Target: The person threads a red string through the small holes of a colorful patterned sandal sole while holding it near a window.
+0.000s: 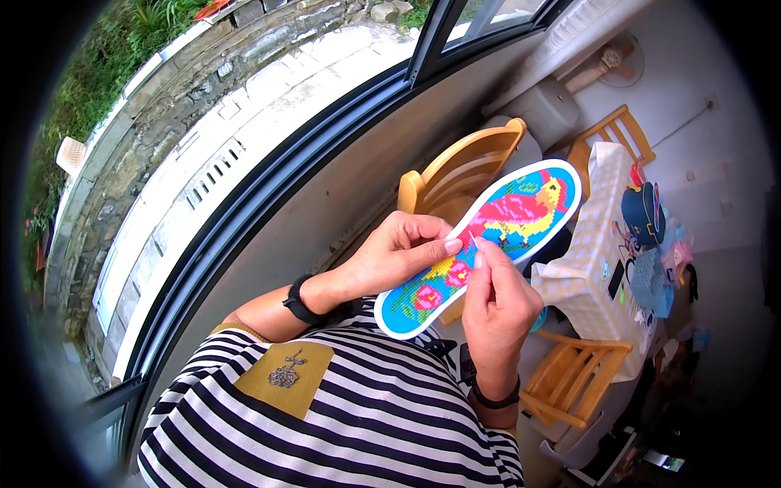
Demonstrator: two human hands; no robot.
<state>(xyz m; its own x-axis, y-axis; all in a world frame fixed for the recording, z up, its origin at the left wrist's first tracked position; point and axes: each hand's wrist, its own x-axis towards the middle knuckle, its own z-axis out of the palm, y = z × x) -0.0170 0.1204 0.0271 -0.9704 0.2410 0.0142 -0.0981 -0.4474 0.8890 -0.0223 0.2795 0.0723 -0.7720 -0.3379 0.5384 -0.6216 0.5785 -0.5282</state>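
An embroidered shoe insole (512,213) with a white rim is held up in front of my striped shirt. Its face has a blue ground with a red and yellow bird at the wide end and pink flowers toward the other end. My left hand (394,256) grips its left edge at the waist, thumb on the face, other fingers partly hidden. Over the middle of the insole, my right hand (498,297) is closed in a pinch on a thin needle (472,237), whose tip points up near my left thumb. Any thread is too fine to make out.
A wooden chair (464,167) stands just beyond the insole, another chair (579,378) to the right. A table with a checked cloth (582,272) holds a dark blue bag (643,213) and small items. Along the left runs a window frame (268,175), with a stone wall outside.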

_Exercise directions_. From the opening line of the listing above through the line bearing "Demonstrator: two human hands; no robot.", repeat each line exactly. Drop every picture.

_Final answer_.
Target: The person threads a red string through the small holes of a colorful patterned sandal sole while holding it near a window.
+0.000s: 
Demonstrator: two human hands; no robot.

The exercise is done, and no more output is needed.